EXERCISE OBJECTIVE: All of the data below should be repeated exactly. Pictures should not be included.

+++ AVAILABLE DATA +++

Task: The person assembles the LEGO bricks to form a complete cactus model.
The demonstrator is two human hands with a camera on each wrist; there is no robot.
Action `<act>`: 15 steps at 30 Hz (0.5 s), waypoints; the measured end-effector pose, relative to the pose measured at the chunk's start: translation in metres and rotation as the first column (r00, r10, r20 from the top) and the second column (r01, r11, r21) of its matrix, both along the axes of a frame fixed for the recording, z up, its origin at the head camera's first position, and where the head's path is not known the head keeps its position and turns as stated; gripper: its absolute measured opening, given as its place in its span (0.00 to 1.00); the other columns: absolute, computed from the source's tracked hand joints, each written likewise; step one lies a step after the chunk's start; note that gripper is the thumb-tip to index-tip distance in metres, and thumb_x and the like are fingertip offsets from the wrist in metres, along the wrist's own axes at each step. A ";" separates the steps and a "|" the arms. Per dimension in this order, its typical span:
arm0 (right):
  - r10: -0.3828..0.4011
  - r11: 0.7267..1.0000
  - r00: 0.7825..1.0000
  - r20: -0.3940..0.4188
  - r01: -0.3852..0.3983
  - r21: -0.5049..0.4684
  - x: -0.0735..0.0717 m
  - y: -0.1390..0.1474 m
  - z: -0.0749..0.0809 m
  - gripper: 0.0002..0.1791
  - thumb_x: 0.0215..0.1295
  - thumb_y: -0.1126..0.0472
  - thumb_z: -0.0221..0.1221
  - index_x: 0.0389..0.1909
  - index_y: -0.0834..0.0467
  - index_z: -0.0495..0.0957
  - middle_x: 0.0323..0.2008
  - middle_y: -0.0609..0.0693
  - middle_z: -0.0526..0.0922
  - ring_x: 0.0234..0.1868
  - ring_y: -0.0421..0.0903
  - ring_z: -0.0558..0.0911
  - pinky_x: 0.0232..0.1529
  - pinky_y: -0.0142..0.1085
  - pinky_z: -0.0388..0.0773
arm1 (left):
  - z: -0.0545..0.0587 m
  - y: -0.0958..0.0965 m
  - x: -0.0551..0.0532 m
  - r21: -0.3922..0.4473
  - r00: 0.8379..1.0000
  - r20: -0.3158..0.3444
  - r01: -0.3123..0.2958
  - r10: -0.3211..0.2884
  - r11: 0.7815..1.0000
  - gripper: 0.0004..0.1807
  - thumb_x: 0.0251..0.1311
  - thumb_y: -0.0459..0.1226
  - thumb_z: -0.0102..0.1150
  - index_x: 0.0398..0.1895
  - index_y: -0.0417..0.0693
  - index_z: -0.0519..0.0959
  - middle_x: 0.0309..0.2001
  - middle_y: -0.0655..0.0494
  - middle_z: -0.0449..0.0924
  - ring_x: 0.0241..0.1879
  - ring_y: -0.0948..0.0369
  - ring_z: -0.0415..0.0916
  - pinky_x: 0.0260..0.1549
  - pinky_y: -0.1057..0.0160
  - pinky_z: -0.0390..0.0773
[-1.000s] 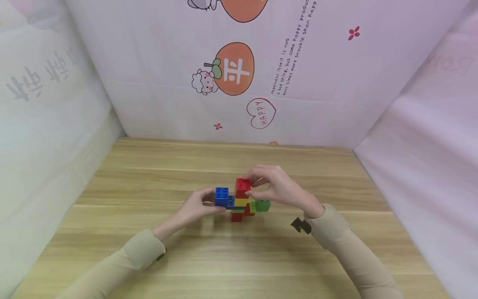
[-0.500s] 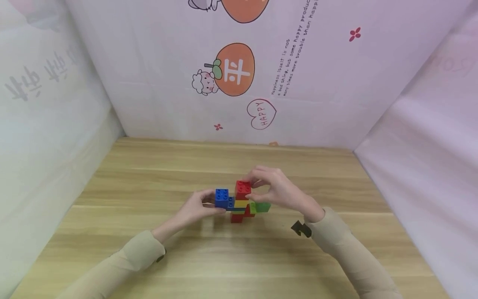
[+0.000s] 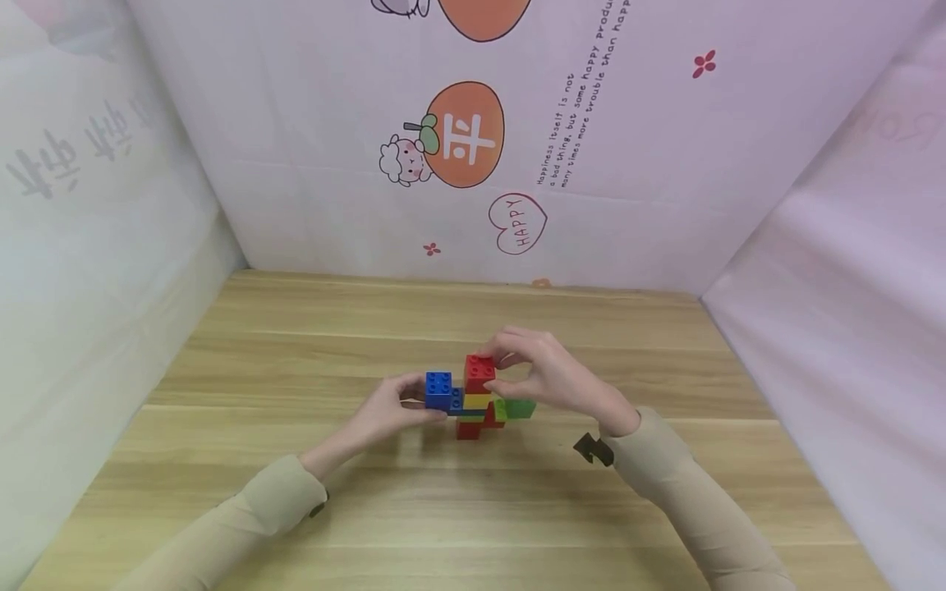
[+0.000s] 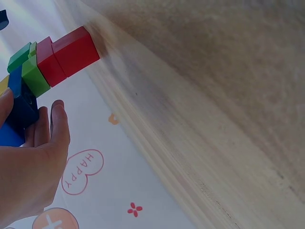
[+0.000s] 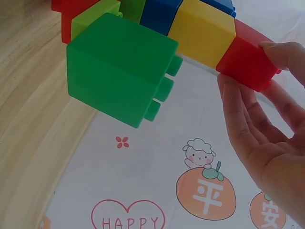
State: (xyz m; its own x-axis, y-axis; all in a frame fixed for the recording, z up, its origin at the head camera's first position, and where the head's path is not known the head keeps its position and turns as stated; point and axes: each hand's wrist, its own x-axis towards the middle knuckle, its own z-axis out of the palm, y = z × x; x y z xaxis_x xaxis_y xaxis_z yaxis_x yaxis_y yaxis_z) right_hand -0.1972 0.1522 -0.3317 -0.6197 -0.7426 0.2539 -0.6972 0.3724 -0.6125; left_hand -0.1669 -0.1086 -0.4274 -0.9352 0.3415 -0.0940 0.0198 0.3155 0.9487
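Note:
A tower of toy building bricks stands on the wooden table. Its top is a red brick, which my right hand pinches between thumb and fingers. Beneath that brick sits a yellow brick. A blue brick juts out on the left side, and my left hand holds that arm, thumb on the near side and fingers behind. On the right side a green brick sticks out on a light green one. Red bricks form the foot.
A white cloth wall with printed fruit and lettering rises behind the table. White cloth sides also close in the left and right.
Almost nothing differs. Both hands keep their hold on the bricks, and the tower stays in place.

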 end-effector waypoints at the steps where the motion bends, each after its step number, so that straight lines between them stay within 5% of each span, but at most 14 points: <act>1: -0.001 1.000 1.000 0.002 0.001 0.001 0.000 0.000 0.000 0.14 0.58 0.66 0.68 0.46 0.57 0.80 0.44 0.50 0.85 0.45 0.44 0.86 0.48 0.35 0.86 | 0.000 0.000 0.000 0.001 1.000 0.006 -0.002 0.002 1.000 0.25 0.53 0.38 0.73 0.54 0.41 0.79 0.49 0.46 0.85 0.50 0.54 0.83 0.57 0.54 0.82; 15: -0.028 1.000 1.000 0.003 0.028 0.005 0.000 0.000 -0.004 0.14 0.58 0.66 0.68 0.45 0.57 0.79 0.43 0.49 0.85 0.44 0.43 0.87 0.47 0.32 0.86 | 0.000 0.001 0.000 -0.005 1.000 0.006 -0.006 0.006 1.000 0.25 0.54 0.38 0.72 0.54 0.39 0.78 0.49 0.44 0.85 0.51 0.54 0.83 0.57 0.55 0.81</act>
State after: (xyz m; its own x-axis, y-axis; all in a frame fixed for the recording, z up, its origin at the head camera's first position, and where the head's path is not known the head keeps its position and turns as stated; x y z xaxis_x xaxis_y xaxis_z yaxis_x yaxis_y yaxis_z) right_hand -0.1969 0.1525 -0.3356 -0.6414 -0.7260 0.2482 -0.6845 0.3953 -0.6125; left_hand -0.1670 -0.1079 -0.4277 -0.9367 0.3351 -0.1011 0.0125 0.3207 0.9471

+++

EXPECTED OUTPUT:
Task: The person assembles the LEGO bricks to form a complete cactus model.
The demonstrator is two human hands with a camera on each wrist; there is no robot.
Action `<act>`: 15 steps at 30 Hz (0.5 s), waypoints; the measured end-effector pose, relative to the pose measured at the chunk's start: translation in metres and rotation as the first column (r00, r10, r20 from the top) and the second column (r01, r11, r21) of its matrix, both along the axes of a frame fixed for the recording, z up, its origin at the head camera's first position, and where the head's path is not known the head keeps its position and turns as stated; gripper: its absolute measured opening, given as its place in its span (0.00 to 1.00); the other columns: absolute, computed from the source's tracked hand joints, each written likewise; step one lies a step after the chunk's start; note that gripper is the thumb-tip to index-tip distance in metres, and thumb_x and the like are fingertip offsets from the wrist in metres, along the wrist's own axes at each step. A ";" separates the steps and a "|" the arms. Per dimension in this order, its typical span:
arm0 (right):
  - r10: -0.3828..0.4011
  - r11: 0.7267..1.0000
  - r00: 0.7825..1.0000
  - r20: -0.3940..0.4188
  - r01: -0.3852..0.3983
  - r21: -0.5049..0.4684
  - x: -0.0735..0.0717 m
  - y: -0.1390..0.1474 m
  - z: -0.0749..0.0809 m
  - gripper: 0.0002..0.1791
  - thumb_x: 0.0215..0.1295
  - thumb_y: -0.1126..0.0472
  - thumb_z: -0.0221..0.1221
  - index_x: 0.0389..0.1909
  - index_y: -0.0834..0.0467
  - index_z: -0.0495..0.0957
  - middle_x: 0.0323..0.2008
  - middle_y: -0.0609..0.0693
  - middle_z: -0.0526..0.0922
  - ring_x: 0.0234..0.1868
  - ring_y: -0.0421..0.0903
  - ring_z: -0.0558..0.0911
  - pinky_x: 0.0232..0.1529
  - pinky_y: -0.0142..0.1085
  - pinky_z: -0.0388..0.0773
arm1 (left):
  - z: -0.0545..0.0587 m
  - y: -0.0958..0.0965 m
  - x: -0.0551..0.0532 m
  - r21: -0.3922..0.4473
  - r00: 0.8379..1.0000
  - r20: -0.3158..0.3444
  - r01: -0.3123..0.2958
  - r10: -0.3211..0.2884
  - r11: 0.7815..1.0000
  - gripper: 0.0004..0.1807
  - thumb_x: 0.0251..0.1311
  - thumb_y: -0.0459..0.1226
  - thumb_z: -0.0102..0.1150
  - index_x: 0.0398..0.1895
  - index_y: -0.0417..0.0693
  - index_z: -0.0519..0.0959
  - middle_x: 0.0309..0.2001
  - middle_y: -0.0655..0.0494
  - middle_z: -0.0449..0.0924
  - ring_x: 0.0241..0.1879
  - ring_y: -0.0948..0.0369
  - ring_z: -0.0415..0.0916
  - pinky_x: 0.0260..0.1549
  - pinky_y: -0.1057..0.0160
  - pinky_z: -0.0390..0.0773
[-1.000s] 
[-0.500s] 
[+0.000s] 
[+0.000s] 
[+0.000s] 
State: (xyz m; its own x-axis, y-axis; all in a frame fixed for the recording, z up, its origin at the head camera's first position, and where the head's path is not known the head keeps its position and turns as stated; point and axes: each hand's wrist, its own x-axis towards the middle knuckle, its own z-axis out of the palm, y = z × x; x y z xaxis_x xaxis_y xaxis_z yaxis_x yaxis_y yaxis_z) right_hand -0.1972 0.1522 -0.3317 -0.6197 -0.7426 0.2539 -0.6972 0.3724 -0.6125; left_hand -0.1669 -0.1086 -0.4274 -0.9352 0.3415 -0.0940 0.0198 0.3155 0.9487
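Note:
A tower of toy building bricks stands on the wooden table. Its top is a red brick, which my right hand pinches between thumb and fingers. Beneath that brick sits a yellow brick. A blue brick juts out on the left side, and my left hand holds that arm, thumb on the near side and fingers behind. On the right side a green brick sticks out on a light green one. Red bricks form the foot.
A white cloth wall with printed fruit and lettering rises behind the table. White cloth sides also close in the left and right.
Almost nothing differs. Both hands keep their hold on the bricks, and the tower stays in place.
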
 end-effector waypoints at the steps where the motion bends, each after its step number, so that straight lines between them stay within 5% of each span, but at most 14 points: <act>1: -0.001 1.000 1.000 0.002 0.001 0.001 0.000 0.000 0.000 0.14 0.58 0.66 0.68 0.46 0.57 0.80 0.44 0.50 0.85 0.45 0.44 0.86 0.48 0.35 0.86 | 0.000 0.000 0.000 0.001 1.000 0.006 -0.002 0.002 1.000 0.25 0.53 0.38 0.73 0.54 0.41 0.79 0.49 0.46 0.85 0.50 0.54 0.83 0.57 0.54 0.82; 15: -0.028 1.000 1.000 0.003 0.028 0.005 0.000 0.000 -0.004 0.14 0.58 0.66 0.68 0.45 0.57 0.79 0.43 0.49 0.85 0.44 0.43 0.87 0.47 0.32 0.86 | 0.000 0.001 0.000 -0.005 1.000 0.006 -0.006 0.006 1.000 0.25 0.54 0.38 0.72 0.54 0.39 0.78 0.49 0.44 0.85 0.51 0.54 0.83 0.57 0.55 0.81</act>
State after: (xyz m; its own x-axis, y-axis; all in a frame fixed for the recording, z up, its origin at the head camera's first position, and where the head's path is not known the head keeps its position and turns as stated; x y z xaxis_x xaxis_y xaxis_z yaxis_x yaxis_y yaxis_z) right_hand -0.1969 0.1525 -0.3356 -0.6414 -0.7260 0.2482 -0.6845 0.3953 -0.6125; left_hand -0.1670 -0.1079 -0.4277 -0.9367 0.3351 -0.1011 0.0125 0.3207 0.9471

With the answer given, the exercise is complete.